Assignment:
Please give the listing again in full, leaving out its images.

*** Source data ***

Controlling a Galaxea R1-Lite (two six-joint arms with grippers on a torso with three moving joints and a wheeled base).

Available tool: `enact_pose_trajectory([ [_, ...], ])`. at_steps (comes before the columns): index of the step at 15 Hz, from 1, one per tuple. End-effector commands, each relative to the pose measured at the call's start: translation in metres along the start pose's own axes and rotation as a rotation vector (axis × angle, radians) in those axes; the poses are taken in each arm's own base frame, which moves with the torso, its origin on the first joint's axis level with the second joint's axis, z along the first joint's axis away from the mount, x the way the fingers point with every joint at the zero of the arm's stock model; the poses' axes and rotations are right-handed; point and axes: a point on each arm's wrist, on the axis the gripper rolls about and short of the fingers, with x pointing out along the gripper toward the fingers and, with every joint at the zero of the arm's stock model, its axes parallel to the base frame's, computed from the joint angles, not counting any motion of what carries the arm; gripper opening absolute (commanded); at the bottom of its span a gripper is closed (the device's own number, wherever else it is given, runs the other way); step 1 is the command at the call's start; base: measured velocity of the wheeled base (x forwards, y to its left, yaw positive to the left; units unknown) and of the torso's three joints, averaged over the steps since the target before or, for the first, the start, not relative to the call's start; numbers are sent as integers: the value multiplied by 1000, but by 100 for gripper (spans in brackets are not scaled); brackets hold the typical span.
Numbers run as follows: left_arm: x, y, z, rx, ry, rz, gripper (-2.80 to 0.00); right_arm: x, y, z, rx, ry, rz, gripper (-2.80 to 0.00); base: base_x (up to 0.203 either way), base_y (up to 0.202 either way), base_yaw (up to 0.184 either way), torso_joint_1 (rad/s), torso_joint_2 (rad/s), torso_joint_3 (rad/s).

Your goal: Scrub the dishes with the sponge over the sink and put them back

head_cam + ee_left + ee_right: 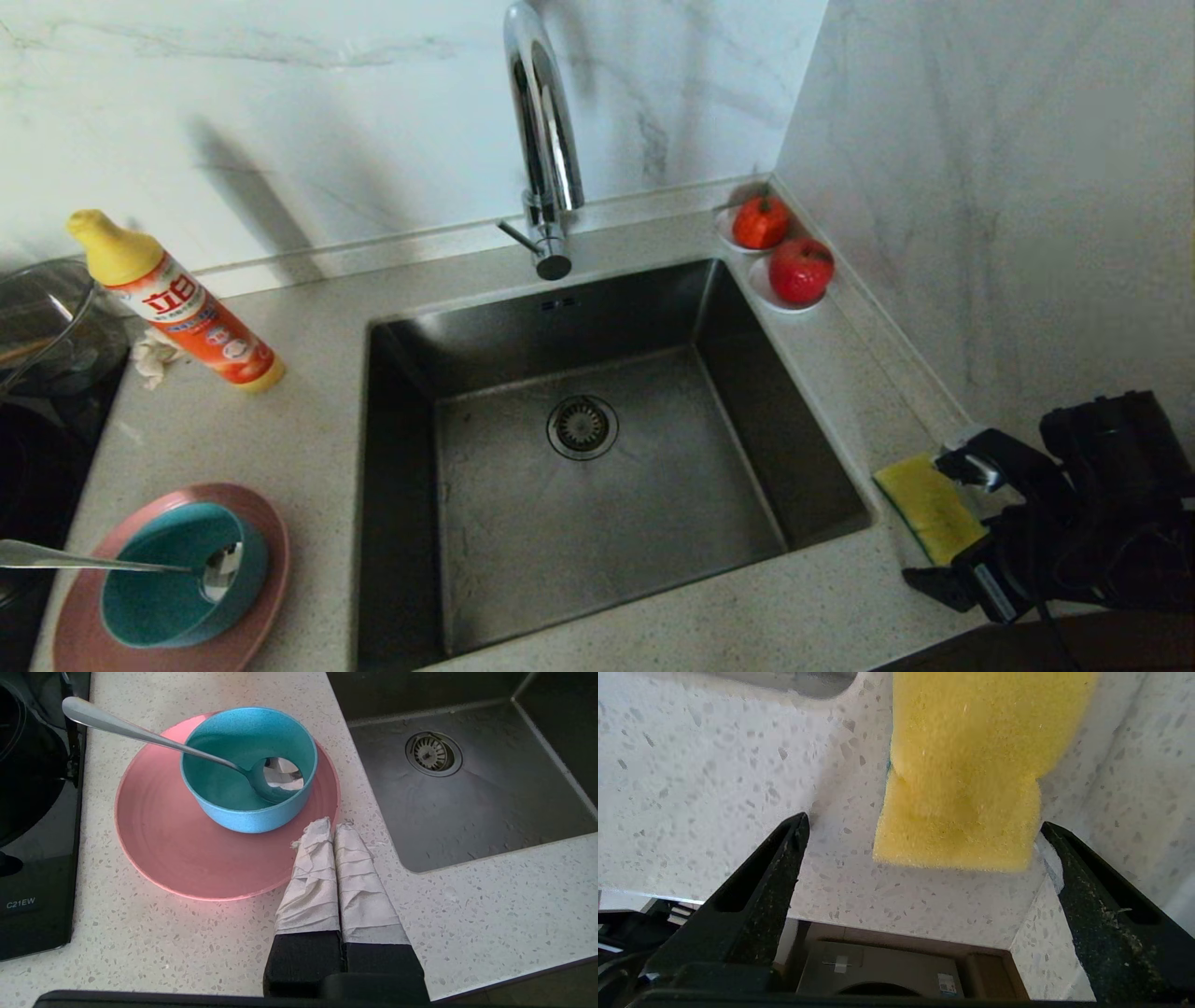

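Observation:
The yellow sponge (929, 504) lies on the counter at the sink's right front corner. My right gripper (929, 518) is open around it, one black finger on each side. In the right wrist view the sponge (966, 765) has its near end between the fingers of the right gripper (923, 823), closer to one of them, and it is not squeezed. On the left the teal bowl (159, 597) stands on the pink plate (271, 532), with the spoon (84, 558) resting in it. My left gripper (331, 826) is shut and empty, beside the plate (187, 858).
The steel sink (653, 523) with its drain and tall tap (546, 140) fills the middle. An orange detergent bottle (187, 313) and a rag (154, 359) lie back left. Two saucers of red fruit (800, 271) stand back right. A wall (980, 187) stands close on the right.

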Motion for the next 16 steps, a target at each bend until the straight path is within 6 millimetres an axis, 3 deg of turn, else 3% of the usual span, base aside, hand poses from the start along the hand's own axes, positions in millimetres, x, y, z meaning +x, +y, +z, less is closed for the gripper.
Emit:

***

Answer box:
Controlling a Galaxea R1-Lite (two six-joint arms with grippers on a torso with three moving joints and a wheeled base).

Available tool: `enact_pose_trajectory([ [_, ...], ])`. at_steps (comes before the columns): index of the step at 15 Hz, from 1, one per tuple. End-effector commands, each relative to the pose measured at the call's start: translation in metres along the start pose's own axes and rotation as a rotation vector (axis × angle, radians) in those axes; the poses are taken in each arm's own base frame, which moves with the torso, its origin on the first joint's axis level with the second joint's axis, z along the first joint's axis away from the mount, x the way the fingers point with every joint at the zero of the arm's stock model; the poses' axes and rotations are right-handed; point and axes: a point on each arm's wrist, on the axis the gripper rolls about and short of the fingers, with x pointing out along the gripper toward the fingers and, with every joint at the zero of the arm's stock model, its axes parallel to the base frame's, computed from the joint angles, not counting any motion of what carries the arm; gripper opening absolute (commanded); at the bottom of its span a gripper is closed (the device's own number, wherever else it is given, runs the other way); step 1 is the command at the call's start; base: measured velocity of the wheeled base (x forwards, y to its left, yaw positive to the left; units unknown) and of the torso's three joints, averaged over the steps since the target before or, for the first, the start, not relative to the call's start; numbers are sent as integers: the value multiplied by 1000, but by 100 for gripper (spans in brackets are not scaled); brackets hold the typical span.
Numbers run as follows: left_arm: x, y, z, rx, ry, rz, gripper (-2.80 to 0.00); right_arm: x, y, z, rx, ry, rz, gripper (-2.80 to 0.00); base: base_x (up to 0.203 either way), base_y (up to 0.202 either way), base_yaw (up to 0.184 either way), torso_joint_1 (rad/s), torso_joint_2 (rad/s), torso_joint_3 (rad/s).

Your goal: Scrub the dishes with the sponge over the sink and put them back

head_cam + ee_left + ee_right: 

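Observation:
The yellow sponge (929, 504) lies on the counter at the sink's right front corner. My right gripper (929, 518) is open around it, one black finger on each side. In the right wrist view the sponge (966, 765) has its near end between the fingers of the right gripper (923, 823), closer to one of them, and it is not squeezed. On the left the teal bowl (159, 597) stands on the pink plate (271, 532), with the spoon (84, 558) resting in it. My left gripper (331, 826) is shut and empty, beside the plate (187, 858).
The steel sink (653, 523) with its drain and tall tap (546, 140) fills the middle. An orange detergent bottle (187, 313) and a rag (154, 359) lie back left. Two saucers of red fruit (800, 271) stand back right. A wall (980, 187) stands close on the right.
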
Motion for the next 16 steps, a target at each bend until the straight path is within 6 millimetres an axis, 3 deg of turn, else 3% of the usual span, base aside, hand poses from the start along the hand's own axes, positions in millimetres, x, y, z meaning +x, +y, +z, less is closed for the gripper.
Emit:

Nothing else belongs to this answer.